- McLeod in 1979
- Born: May 27, 1939 Detroit, Michigan, U.S.
- Died: November 24, 2021 (aged 82)
- Occupations: Songwriter; singer;
- Known for: "Love Hangover"
- Relatives: Ernie Farrow (brother) Alice Coltrane (sister) Flying Lotus (grandson)

= Marilyn McLeod =

American singer-songwriter (1939-2021)

Marilyn McLeod (May 27, 1939 – November 24, 2021) was an American songwriter and occasional singer. McLeod began her career as a songwriter for Motown. Together with Pam Sawyer, she wrote the 1976 Diana Ross hit "Love Hangover".

==Early life==
McLeod was born in Detroit, Michigan, in 1939 into a musical family - her half-brother Ernie Farrow became a noted jazz performer, and her sister Alice married John Coltrane and recorded many albums as a jazz keyboard player and harpist. Her family were acquainted with the Gordy family, partly due to Ernie Farrow's boxing activities.

== Career ==
McLeod first worked at Motown as a keypunch operator, before attracting attention in the company as a songwriter. Her first copyrighted songs for the Jobete publishing company at Motown were published in 1967, often co-written with others including William Weatherspoon before she established a friendship and writing partnership with Janie Bradford. She co-wrote Junior Walker's 1972 hit "Walk in the Night" with Johnny Bristol, and two tracks on the album Diana & Marvin, written with Mel Bolton. She also co-wrote Marvin Gaye's song "The World Is Rated X" with Bolton and others.

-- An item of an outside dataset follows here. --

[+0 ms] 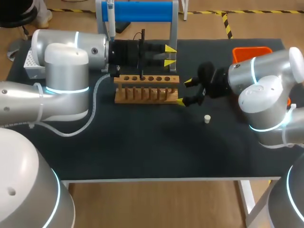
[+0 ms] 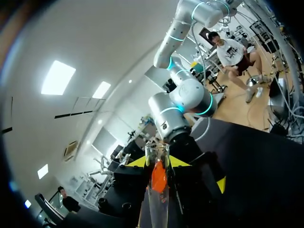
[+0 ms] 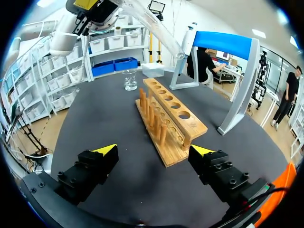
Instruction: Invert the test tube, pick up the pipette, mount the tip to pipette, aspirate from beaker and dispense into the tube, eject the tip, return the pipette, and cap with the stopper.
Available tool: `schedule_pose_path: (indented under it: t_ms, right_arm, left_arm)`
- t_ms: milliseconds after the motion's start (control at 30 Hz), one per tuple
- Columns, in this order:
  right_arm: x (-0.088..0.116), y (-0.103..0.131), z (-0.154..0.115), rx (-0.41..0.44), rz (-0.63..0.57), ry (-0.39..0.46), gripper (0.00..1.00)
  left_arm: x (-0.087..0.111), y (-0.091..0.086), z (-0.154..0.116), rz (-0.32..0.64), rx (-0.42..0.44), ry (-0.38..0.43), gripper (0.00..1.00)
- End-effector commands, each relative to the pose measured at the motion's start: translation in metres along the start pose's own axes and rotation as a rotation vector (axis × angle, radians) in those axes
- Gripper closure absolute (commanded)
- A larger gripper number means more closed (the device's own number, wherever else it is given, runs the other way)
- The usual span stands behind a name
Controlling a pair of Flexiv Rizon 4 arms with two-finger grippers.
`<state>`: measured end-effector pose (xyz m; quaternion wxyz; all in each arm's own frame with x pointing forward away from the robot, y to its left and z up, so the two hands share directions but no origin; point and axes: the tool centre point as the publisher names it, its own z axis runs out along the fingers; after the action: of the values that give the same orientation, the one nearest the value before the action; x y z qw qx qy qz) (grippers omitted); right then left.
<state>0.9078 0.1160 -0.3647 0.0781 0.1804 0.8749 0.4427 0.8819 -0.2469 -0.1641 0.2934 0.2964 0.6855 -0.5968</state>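
**Head view.** The orange plastic bin (image 1: 251, 51) at the far right is largely hidden behind the right arm (image 1: 266, 80). The white perforated box (image 1: 29, 64) at the far left is half covered by the left arm (image 1: 66, 61). The blue-topped pipette stand (image 1: 142, 10) is cut off by the far edge. The small white stopper (image 1: 207, 118) is too small to show its form.

**Left wrist view.** The clear glass test tube (image 2: 157, 199), pinched between the left arm's fingers (image 2: 135, 162), runs out of the picture at its end nearer the wrist. The orange patch (image 2: 159, 175) within it cannot be identified.

**Right wrist view.** The small glass beaker (image 3: 130, 80) beyond the wooden rack (image 3: 166, 118) is too distant to judge its contents.
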Motion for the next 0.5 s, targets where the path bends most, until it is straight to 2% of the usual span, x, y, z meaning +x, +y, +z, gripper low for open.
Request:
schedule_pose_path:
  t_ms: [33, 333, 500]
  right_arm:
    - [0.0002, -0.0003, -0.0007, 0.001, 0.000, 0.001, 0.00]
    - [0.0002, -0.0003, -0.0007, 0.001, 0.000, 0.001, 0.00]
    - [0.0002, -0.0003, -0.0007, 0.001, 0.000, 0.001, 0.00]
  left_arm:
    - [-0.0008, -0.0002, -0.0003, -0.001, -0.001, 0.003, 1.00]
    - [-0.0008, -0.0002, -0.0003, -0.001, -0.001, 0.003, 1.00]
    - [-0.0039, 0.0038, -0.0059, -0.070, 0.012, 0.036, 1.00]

She moved with the company from Detroit to Los Angeles, and was teamed with lyricist Pam Sawyer. The pair co-wrote Diana Ross's 1976 hit "Love Hangover", and the High Inergy hit "You Can't Turn Me Off (in the Middle of Turning Me On)" the following year. In 1978, they co-wrote the tribute to Berry Gordy's father, "Pops, We Love You", recorded by Diana Ross, Marvin Gaye, Smokey Robinson and Stevie Wonder. Motown produced a promotional album of songs written by McLeod and Sawyer, almost all sung by McLeod and released under the band name Pure Magic.

In 1982, McLeod co-wrote Jermaine Jackson's hit with Devo, "Let Me Tickle Your Fancy", written with Sawyer, Jermaine Jackson, and Paul Jackson, Jr. McLeod left Motown in 1985, and, in the early 1990s, co-wrote several songs for Northern Soul DJ Ian Levine and his Motown revival label Motorcity Records. In 2010 she released the album I Believe In Me, a set of songs co-written with Janie Bradford.

== Personal life ==
In 2011, McLeod suffered a stroke which caused problems with her left side. A musical tribute event for her took place in March 2020, featuring Lamont Dozier, Freda Payne and Michelle Coltrane among others.

McLeod died on November 24, 2021, at the age of 82. Her grandson is the musician, producer and rapper Flying Lotus.